[Task prompt]: Write out exactly the lines from the first line of the records below through the line that contains "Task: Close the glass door", and stop there.

[Source material]:
______________________________

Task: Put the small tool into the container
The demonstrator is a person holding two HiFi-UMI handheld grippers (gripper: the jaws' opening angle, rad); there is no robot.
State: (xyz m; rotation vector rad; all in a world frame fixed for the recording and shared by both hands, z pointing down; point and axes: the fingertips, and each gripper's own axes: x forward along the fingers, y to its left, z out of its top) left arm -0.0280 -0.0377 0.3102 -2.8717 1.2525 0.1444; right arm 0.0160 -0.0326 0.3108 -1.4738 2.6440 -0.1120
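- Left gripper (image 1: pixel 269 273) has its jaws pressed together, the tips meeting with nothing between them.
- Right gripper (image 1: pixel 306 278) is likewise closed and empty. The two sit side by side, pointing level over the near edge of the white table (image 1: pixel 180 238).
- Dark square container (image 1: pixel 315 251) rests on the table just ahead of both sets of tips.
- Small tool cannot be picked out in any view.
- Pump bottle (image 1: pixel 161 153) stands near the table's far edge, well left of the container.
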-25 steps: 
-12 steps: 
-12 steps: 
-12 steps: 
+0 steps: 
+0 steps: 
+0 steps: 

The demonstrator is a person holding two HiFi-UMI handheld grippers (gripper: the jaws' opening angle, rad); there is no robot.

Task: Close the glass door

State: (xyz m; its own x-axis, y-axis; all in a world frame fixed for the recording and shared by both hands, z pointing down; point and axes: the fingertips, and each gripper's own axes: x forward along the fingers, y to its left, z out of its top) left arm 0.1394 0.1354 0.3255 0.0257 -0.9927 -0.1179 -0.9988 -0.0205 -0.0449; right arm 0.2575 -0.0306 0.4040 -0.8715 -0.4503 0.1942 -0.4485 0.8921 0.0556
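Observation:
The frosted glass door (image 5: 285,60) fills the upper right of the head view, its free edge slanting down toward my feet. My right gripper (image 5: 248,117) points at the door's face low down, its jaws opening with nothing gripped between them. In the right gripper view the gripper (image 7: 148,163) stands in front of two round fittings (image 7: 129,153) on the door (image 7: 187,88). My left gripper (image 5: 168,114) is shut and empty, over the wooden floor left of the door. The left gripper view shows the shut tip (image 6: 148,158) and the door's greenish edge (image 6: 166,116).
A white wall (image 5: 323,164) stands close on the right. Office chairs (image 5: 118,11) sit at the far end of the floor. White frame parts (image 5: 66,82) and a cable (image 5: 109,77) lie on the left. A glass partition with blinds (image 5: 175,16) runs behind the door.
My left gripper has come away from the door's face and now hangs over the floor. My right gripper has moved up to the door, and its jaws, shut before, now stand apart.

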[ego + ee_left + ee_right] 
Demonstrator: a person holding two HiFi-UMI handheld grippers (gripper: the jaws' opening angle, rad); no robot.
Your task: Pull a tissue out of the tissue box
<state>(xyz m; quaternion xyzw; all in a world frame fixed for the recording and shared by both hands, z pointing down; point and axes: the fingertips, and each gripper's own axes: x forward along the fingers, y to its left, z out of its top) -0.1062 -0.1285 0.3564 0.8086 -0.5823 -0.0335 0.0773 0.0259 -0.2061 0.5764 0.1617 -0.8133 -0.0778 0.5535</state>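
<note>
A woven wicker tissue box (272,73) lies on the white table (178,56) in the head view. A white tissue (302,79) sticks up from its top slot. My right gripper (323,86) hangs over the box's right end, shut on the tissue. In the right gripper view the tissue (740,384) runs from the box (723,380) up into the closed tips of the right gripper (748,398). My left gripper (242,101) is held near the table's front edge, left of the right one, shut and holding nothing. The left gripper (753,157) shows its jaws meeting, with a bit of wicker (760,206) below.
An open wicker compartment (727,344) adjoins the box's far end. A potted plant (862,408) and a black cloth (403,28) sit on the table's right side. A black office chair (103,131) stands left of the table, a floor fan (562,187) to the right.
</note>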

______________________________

[Reply]:
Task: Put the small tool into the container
The demonstrator is a person holding two HiFi-UMI handheld grippers (gripper: the jaws' opening angle, rad); there is no robot.
State: (xyz m; rotation vector rad; all in a world frame fixed for the recording and shared by both hands, z pointing down; point and axes: the fingertips, and each gripper's own axes: x forward along the fingers, y to its left, z out of its top) left arm -0.0280 -0.0377 0.3102 -2.8717 1.2525 0.1444; right arm 0.0160 -0.0326 0.3108 -1.4738 2.6440 -0.1120
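- Left gripper (image 1: pixel 269 273) has its jaws pressed together, the tips meeting with nothing between them.
- Right gripper (image 1: pixel 306 278) is likewise closed and empty. The two sit side by side, pointing level over the near edge of the white table (image 1: pixel 180 238).
- Dark square container (image 1: pixel 315 251) rests on the table just ahead of both sets of tips.
- Small tool cannot be picked out in any view.
- Pump bottle (image 1: pixel 161 153) stands near the table's far edge, well left of the container.
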-25 steps: 
-12 steps: 
-12 steps: 
-12 steps: 
+0 steps: 
+0 steps: 
+0 steps: 

The demonstrator is a person holding two HiFi-UMI handheld grippers (gripper: the jaws' opening angle, rad); there is no robot.

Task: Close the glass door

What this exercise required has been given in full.